I hugged my half siblings Daisy and Banyan. Daisy, four years old, was wearing a princess dress, the shark-tooth necklace I gave her, and an army helmet. She jumped up and down when I said “Merry Christmas” and told me that Santa had brought her a doll for Christmas Eve. “I take doll head off, like this.” She turned around and dug in her pink backpack. “See now doll head a baseball.” She threw the doll head baseball, then ran after it, army helmet bopping.
Banyan, three years old, was wearing a miniature hunting outfit, the stuffed snake I gave him around his neck, and he was carrying a plastic spatula and a wooden fork.
“Are you going to cook?” I asked him.
He seemed confused, then he grinned and waved his utensils. “New toys!”
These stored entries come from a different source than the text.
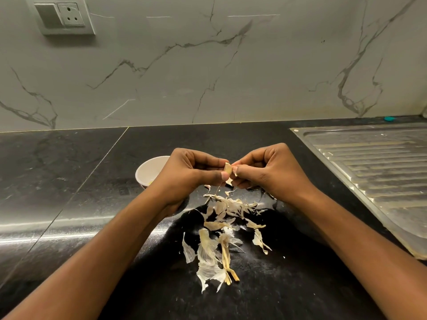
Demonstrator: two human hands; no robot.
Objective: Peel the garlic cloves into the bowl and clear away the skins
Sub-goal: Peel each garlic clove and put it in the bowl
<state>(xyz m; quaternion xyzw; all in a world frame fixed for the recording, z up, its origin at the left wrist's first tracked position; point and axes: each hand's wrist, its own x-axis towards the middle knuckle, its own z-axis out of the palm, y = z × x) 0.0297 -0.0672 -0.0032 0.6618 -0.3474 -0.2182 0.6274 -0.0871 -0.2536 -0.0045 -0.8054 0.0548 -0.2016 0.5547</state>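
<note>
Above the black counter, my left hand point(191, 174) pinches a pale garlic clove point(227, 169) between thumb and fingers. My right hand point(268, 169) meets it from the right and pinches a strip of skin at the clove's edge. A white bowl point(147, 168) stands just left of my left hand, which partly hides it. A heap of papery garlic skins point(221, 229) and dry stem pieces lies on the counter below both hands.
A steel sink drainboard point(374, 167) fills the right side of the black counter point(69, 181). A marble wall with a switch and socket plate point(62, 16) rises behind. A small teal object point(389, 118) sits at the counter's back right.
</note>
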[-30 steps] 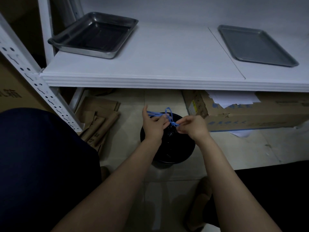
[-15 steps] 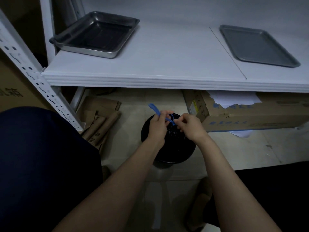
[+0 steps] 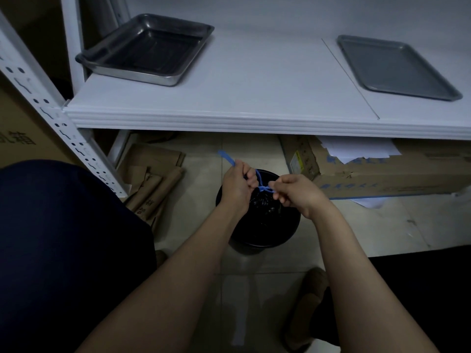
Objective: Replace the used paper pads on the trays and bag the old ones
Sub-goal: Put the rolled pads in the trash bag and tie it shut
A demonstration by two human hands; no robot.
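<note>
A black bin (image 3: pixel 257 230) lined with a black bag (image 3: pixel 265 205) stands on the floor below the shelf. The bag's mouth is gathered under a blue drawstring (image 3: pixel 263 186) knotted between my hands. My left hand (image 3: pixel 237 184) grips one end of the string, whose tip sticks out up and left. My right hand (image 3: pixel 297 191) pinches the other end just right of the knot. On the white shelf (image 3: pixel 254 80) sit a deep steel tray (image 3: pixel 145 47) at the left and a flat grey tray (image 3: pixel 395 66) at the right; both look bare.
A cardboard box (image 3: pixel 382 174) with white paper sheets (image 3: pixel 356 149) on top lies under the shelf at the right. Folded brown paper bags (image 3: pixel 150 179) lie on the floor at the left. A perforated white shelf post (image 3: pixel 51 110) slants at the left.
The loose loops of blue string have been pulled tight into a small knot. My hands moved slightly apart, the left one drawing its end up and left.
</note>
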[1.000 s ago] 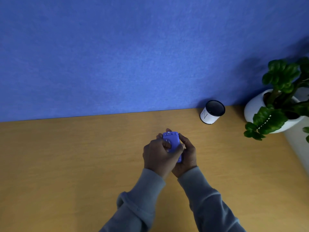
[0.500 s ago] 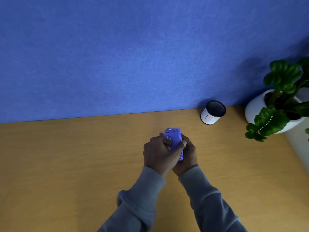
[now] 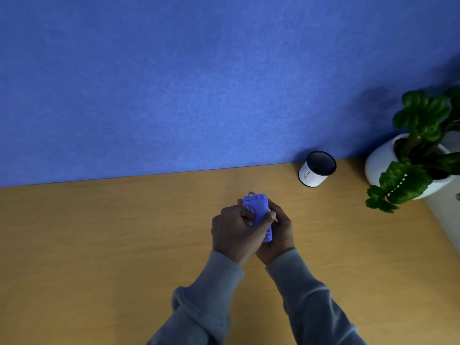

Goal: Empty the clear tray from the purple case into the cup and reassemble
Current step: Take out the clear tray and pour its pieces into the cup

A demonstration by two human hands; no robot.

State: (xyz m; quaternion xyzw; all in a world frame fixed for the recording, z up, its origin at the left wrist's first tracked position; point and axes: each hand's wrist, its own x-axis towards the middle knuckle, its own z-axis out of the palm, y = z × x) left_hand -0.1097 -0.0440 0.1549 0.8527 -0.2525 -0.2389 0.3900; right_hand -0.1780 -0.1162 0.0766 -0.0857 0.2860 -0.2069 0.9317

“He likes to play in the kitchen,” my father said.
Banyan banged the spatula and spoon together. “Bang, bang, bang!”
William Robert Rhodes II, eleven years old, stuck his hand out and shook mine. “It's a pleasure to see you again.”
“It's a pleasure to see you, too.”
He was wearing a suit. “I like to dress for the occasion.”
“You look very handsome.”
“Thank you. Do you have a chessboard here? Or backgammon?”
“I don't think so. We usually play poker on Christmas. Don't be afraid if people get angry when they lose.”
“Poker?” He arched an eyebrow. “That's acceptable. Your father taught me. No one can ever read my expression, so I do have some expertise in that area. It can be a gentleman's game, as I'm sure you're aware.”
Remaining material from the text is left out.